I have a large object graph in .NET (F# as it happens) that I need to persist to disk and then will load again periodically for use in a calculation.
The performance of deserializing is more important (will be performed many times) than the seriliazing (will only be performed once) should that have a bearing on the answer.
Currently, I am using FsPickler
and using their binary format. This is very convenient / easy-to-use but I am trying to get a handle on how much more performance I would get by customizing a serializer/deserializer...
One avenue I am considering is to persist and load from a small relational database (I have sqlite in mind).

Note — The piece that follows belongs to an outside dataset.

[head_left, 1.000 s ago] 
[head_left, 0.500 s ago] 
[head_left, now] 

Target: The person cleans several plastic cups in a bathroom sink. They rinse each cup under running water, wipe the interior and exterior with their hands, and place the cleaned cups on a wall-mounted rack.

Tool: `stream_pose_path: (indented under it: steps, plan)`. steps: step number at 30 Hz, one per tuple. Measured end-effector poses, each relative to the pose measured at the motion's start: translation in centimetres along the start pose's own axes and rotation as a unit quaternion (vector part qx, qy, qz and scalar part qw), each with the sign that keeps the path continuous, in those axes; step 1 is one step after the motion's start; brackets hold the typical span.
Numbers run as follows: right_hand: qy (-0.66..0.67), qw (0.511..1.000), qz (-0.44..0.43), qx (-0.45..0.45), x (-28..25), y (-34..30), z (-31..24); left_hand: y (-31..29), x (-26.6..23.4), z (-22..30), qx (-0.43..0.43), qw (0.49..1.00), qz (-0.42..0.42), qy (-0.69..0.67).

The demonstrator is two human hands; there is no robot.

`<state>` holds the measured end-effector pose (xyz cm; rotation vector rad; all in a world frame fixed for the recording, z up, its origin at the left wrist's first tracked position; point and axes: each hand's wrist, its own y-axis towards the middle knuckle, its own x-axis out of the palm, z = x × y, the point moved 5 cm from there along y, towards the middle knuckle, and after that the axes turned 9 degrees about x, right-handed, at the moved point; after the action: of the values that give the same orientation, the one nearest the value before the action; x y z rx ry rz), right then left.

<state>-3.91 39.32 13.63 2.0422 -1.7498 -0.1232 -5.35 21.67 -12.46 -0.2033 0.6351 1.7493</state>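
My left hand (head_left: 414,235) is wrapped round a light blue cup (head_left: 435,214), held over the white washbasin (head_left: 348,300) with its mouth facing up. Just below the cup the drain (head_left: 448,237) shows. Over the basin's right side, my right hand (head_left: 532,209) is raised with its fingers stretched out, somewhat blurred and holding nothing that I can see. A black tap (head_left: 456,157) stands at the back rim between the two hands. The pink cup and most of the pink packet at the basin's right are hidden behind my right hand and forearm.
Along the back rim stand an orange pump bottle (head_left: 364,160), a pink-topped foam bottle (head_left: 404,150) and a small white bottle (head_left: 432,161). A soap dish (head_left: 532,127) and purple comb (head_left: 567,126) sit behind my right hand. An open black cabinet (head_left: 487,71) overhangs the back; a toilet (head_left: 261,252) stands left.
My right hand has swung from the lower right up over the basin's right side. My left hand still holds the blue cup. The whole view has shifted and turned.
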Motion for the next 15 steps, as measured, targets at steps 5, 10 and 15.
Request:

Should I expect this to be much faster?
Per request below, I have provided a slightly simplified version of the object graph that I am working on below:
CODE
type Value =
| Float of float
| String of string
| Bool of bool
[<Struct>]
type Address (i:int, j:int, k:int) =
member this.I = i
member this.J = j
member this.K = k
type Data = {
Target:Address
mutable SpecialIndex:int
mutable Parameters1 : Value []
mutable Parameters2 : Address []
Check1 : bool
Check2:bool
Parent: Address option
}
type Persisted =
{
Inputs : Address []
Outputs : Address []
Aliases : Dictionary<string, Address>
Mapping : Dictionary<string, int>
Masters: Dictionary<Address, Value[]>
BigCollection : Data [] }
The object that is persisted is an instance of
Persisted
.The large size is most likely to come about due to
Persisted.BigCollection
being in the order of 10m or more items in the array.
-
4Have you measured the time it takes and determined that there is a material performance problem?Robert Harvey– Robert Harvey2015年11月04日 15:07:40 +00:00Commented Nov 4, 2015 at 15:07
-
@RobertHarvey yes, I have profiled and the de-serialization time dominates the time taken to perform a calculation. My question above is an attempt to get guidance on where I should look should I choose to optimize and/or whether further material performance improvements should be expected.Sam– Sam2015年11月04日 15:11:41 +00:00Commented Nov 4, 2015 at 15:11
-
Can you trade off space for speed? Show us some of the object graph code looks like.Robert Harvey– Robert Harvey2015年11月04日 15:14:49 +00:00Commented Nov 4, 2015 at 15:14
-
@RobertHarvey yes - would be prepared to.Sam– Sam2015年11月04日 15:16:15 +00:00Commented Nov 4, 2015 at 15:16
-
1Depending on how much performance improvement you need, you might try a faster serializer like Protocol Buffers.Robert Harvey– Robert Harvey2015年11月04日 15:32:11 +00:00Commented Nov 4, 2015 at 15:32
1 Answer 1
One avenue I am considering is to persist and load from a small relational database (I have sqlite in mind). Should I expect this to be much faster?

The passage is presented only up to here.